Start of Data section

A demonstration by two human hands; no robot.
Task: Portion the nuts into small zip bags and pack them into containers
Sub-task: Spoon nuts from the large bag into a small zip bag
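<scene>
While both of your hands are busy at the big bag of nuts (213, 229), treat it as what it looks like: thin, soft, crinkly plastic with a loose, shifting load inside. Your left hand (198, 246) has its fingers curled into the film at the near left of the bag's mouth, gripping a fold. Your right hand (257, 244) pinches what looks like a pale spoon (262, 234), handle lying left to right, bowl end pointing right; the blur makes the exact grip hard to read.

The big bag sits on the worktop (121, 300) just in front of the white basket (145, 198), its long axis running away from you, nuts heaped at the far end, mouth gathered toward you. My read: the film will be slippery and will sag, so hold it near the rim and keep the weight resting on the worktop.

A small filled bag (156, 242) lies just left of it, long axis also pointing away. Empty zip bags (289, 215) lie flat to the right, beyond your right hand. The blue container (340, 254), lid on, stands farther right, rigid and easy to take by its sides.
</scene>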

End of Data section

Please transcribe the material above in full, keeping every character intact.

# Problem solution
A demonstration by two human hands; no robot.
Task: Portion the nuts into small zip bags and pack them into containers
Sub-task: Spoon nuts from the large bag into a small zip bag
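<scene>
While both of your hands are busy at the big bag of nuts (213, 229), treat it as what it looks like: thin, soft, crinkly plastic with a loose, shifting load inside. Your left hand (198, 246) has its fingers curled into the film at the near left of the bag's mouth, gripping a fold. Your right hand (257, 244) pinches what looks like a pale spoon (262, 234), handle lying left to right, bowl end pointing right; the blur makes the exact grip hard to read.

The big bag sits on the worktop (121, 300) just in front of the white basket (145, 198), its long axis running away from you, nuts heaped at the far end, mouth gathered toward you. My read: the film will be slippery and will sag, so hold it near the rim and keep the weight resting on the worktop.

A small filled bag (156, 242) lies just left of it, long axis also pointing away. Empty zip bags (289, 215) lie flat to the right, beyond your right hand. The blue container (340, 254), lid on, stands farther right, rigid and easy to take by its sides.
</scene>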

What came before is the complete response.